As with the title - a phrase Suleiman must have heard countless times upon returning from festival jaunts - that last question begs to be answered with a measured "yes, but...". This equivocation is the rhetorical equivalent of all those careful visual symmetries in his work; it's how the real-life Suleiman prevents himself from lapsing into the extremism of thought, word and deed that has made such a mess of the Middle East. It Must Be Heaven balances discovery with melancholy: it's clearly the work of someone thrilled to have new angles to shoot (Suleiman's hallowed status in France is such that whole neighbourhoods and tourist attractions have been roped off for him), but also filled with a mounting regret that certain imbalances and injustices remain visible wherever one might go. Seeing more of the planet just means you see more of the good and the bad. (One thing Suleiman spots, as the 2010s were drawing to an end: how militarised the world has become beyond the West Bank, as if that fractious, unresolved left/right divide had transcended its immediate geographical boundaries and sundered communities the whole world over.) He retains a touching faith in simple sight gags, as in the sudden, very funny cutaway to ES stood on a Parisian kerb, next to a bottle bank overflowing with empties: a deft expression of the outsider's shock at (and admiration of) how much the French routinely put away each night. (There's also a passing enmity with Grégoire Colin as the Parisian equivalent of a lager lout.) Yet - and this is where those comparisons to Tati and (another French favourite) Jerry Lewis come in - he also knows how to run with and develop a gag, to the point where it yields new notes and nuances. As he's leaving the Middle East, ES's car passes that of two speeding patrol cops comparing wraparound sunglasses. Initially, it seems to be an offhand joke about the vanity of those in positions of authority - but then the camera pans to reveal a young woman, blindfolded in the backseat. Even a fairly obvious observational bit about everyone in America owning a gun has legs, and bite: young kids are seen with assault rifles slung over their shoulders, and a rocket launcher gets pulled, like luggage, from the back of a cab.

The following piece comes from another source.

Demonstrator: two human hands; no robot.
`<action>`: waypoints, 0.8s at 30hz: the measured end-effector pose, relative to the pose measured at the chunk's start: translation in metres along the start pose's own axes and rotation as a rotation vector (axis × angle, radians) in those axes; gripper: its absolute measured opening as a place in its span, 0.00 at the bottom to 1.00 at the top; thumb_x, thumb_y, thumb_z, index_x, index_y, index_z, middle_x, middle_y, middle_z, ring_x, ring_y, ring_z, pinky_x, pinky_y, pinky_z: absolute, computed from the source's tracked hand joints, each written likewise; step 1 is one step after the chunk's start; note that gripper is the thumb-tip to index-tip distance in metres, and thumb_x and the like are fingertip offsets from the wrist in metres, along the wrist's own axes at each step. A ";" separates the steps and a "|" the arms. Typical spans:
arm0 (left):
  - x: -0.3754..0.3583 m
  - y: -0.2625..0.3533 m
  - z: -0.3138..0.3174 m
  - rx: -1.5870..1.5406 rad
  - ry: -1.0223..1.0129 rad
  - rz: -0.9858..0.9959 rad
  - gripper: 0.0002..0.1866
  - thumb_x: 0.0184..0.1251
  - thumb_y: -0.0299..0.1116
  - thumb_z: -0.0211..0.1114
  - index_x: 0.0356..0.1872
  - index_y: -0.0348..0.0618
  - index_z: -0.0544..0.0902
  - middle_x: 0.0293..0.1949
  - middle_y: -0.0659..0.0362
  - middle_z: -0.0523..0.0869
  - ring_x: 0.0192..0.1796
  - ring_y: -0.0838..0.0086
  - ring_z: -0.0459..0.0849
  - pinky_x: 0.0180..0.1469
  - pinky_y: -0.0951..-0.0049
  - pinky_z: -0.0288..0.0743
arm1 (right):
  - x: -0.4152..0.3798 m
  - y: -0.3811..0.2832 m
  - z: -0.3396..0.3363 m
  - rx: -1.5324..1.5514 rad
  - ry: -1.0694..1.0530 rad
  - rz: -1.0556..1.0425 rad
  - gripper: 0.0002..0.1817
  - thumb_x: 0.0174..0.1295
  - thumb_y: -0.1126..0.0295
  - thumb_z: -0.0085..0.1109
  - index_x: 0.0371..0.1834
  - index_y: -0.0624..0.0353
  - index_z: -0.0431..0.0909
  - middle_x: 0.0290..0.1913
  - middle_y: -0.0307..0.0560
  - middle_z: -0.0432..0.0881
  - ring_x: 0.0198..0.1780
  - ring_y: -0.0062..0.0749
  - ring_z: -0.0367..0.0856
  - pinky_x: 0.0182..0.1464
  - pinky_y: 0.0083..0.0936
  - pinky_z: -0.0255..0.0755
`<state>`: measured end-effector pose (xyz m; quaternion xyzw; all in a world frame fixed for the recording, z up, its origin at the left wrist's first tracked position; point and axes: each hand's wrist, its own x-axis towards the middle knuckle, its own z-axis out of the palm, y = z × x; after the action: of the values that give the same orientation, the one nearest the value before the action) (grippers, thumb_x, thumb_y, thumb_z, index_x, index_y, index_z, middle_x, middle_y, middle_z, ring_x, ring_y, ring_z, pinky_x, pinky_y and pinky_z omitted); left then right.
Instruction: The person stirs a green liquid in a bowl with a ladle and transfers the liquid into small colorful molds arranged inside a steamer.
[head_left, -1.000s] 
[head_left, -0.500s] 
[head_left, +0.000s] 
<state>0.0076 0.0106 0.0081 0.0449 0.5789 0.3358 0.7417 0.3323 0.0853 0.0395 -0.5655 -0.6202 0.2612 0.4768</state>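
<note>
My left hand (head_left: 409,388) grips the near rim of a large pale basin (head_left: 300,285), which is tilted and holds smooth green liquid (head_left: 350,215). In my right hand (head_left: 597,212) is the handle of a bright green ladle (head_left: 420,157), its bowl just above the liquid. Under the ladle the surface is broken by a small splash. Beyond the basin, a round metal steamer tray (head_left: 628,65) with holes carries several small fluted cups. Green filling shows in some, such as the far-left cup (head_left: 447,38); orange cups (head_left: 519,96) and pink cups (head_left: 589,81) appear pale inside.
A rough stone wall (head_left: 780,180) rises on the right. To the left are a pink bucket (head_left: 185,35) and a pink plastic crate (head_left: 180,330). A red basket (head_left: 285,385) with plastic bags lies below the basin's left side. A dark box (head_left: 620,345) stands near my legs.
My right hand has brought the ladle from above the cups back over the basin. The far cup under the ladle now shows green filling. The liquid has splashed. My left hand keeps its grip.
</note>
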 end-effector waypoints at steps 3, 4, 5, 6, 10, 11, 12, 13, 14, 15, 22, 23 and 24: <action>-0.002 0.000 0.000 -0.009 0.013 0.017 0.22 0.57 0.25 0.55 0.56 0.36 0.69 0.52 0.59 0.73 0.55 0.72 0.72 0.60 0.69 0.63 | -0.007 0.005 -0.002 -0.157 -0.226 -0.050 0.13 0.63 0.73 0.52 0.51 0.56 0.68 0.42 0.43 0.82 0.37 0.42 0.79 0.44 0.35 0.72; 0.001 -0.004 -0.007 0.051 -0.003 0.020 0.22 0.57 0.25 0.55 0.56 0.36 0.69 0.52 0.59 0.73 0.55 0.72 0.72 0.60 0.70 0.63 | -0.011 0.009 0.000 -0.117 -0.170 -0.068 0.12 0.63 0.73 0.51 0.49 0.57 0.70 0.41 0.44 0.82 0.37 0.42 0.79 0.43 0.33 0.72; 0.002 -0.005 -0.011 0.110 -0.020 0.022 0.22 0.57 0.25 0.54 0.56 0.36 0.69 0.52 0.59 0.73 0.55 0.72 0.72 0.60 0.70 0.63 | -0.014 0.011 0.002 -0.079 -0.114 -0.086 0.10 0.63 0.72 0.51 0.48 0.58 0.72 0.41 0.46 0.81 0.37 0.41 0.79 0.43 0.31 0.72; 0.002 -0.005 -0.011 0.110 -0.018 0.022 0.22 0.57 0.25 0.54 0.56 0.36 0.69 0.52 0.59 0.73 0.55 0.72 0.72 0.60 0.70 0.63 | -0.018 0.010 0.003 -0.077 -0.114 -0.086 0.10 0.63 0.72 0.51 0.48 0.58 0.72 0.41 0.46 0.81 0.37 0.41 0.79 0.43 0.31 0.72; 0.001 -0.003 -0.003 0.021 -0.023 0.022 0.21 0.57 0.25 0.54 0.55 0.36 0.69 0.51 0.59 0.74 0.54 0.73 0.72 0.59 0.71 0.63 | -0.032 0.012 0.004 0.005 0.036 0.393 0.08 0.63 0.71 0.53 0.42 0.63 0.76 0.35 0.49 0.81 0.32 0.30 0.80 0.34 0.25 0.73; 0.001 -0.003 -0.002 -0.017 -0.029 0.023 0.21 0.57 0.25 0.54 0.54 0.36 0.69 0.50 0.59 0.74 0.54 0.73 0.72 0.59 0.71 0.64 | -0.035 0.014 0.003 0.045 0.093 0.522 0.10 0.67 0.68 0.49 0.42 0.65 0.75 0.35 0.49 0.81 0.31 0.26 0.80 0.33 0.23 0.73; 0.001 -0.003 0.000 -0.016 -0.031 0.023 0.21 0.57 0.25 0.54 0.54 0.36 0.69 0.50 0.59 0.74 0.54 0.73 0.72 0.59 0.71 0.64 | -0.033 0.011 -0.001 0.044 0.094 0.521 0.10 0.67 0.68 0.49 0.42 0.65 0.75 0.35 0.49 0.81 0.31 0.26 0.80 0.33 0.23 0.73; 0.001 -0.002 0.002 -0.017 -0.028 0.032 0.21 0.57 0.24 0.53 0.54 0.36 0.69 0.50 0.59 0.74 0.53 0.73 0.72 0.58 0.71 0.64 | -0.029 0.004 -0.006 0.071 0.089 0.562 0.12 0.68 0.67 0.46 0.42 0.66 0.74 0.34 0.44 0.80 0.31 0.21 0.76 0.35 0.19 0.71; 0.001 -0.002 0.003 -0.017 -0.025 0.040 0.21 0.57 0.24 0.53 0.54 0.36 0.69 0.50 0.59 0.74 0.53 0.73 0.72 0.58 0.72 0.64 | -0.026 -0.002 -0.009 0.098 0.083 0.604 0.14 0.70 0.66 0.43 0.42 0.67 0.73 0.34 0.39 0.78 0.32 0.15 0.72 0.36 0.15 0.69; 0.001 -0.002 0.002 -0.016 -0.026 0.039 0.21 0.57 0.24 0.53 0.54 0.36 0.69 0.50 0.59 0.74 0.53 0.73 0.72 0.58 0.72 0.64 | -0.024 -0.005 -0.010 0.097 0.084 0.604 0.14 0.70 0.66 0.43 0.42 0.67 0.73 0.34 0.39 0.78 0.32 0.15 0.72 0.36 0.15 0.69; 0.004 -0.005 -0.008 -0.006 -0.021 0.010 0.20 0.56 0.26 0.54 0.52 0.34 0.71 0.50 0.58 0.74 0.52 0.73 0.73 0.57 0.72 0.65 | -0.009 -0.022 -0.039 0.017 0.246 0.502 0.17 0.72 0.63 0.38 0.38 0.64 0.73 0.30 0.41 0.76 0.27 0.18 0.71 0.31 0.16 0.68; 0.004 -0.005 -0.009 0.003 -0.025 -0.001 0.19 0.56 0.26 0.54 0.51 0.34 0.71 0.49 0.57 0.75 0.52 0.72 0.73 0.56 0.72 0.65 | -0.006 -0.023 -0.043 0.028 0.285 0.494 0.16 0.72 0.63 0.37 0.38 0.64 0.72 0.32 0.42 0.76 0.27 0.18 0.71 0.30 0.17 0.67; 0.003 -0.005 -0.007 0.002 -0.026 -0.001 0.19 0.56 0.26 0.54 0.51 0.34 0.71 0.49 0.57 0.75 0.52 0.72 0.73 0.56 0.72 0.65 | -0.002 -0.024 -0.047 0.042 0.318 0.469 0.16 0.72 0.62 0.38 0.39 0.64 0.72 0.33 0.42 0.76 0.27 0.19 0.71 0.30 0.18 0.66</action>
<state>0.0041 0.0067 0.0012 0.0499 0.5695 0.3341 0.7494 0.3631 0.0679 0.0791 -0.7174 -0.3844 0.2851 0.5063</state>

As the film proceeds, its strain of self-reflexivity rises ever closer to the surface. Only Suleiman could have made It Must Be Heaven, because It Must Be Heaven is Suleiman reflecting on his own status (privilege, if you prefer) as a Palestinian who gets to travel. His onscreen avatar comes to Paris for an unsuccessful meeting with a producer (played by Suleiman's actual producer, Vincent Maraval) whose sympathy for the Palestinian cause means he has neither time nor money for projects that don't directly address the Palestinian conflict. This is Suleiman's (admittedly secondary) struggle: to try and make non-didactic, non-dramatic films with all this going on. He travels, so as to clear some wiggle room for himself. What if you're a Palestinian who just wants to goof off every once in a while? Or who doesn't want to assume the burden of finding solutions for a conflict you didn't personally initiate? (To triangulate those questions: couldn't laughter be a solution? Might a joke not change the world at some point?) Like its predecessors in this filmography, It Must Be Heaven requires a measure of viewer patience. Suleiman's cinema is a slow cinema, operating on the principle that if you set your camera up on any street corner and wait, eventually something funny, rewarding and/or illuminating will reveal itself. (It's the same principle that leads millions of tourists each year to plonk themselves on wicker chairs outside cafes and bars in exactly those locations ES visits here.) Yet more often than not, the tactic pays off, those extra seconds and minutes affording us time and space to properly consider the places Suleiman films, and why it might be quietly instructive and radical for a Palestinian filmmaker to turn their camera on peaceful, nondescript backstreets. His latest has been delayed a year by the pandemic, yet its slowburn charm has hardly suffered for that, and its underlying desire to get out and see the world in all its baffling, lopsided, humdrum glory ensures it speaks even more precisely and resonantly to June 2021 than many other releases of this moment.

It Must Be Heaven opens from today in selected cinemas, and is available to stream via Curzon Home Cinema and the BFI Player.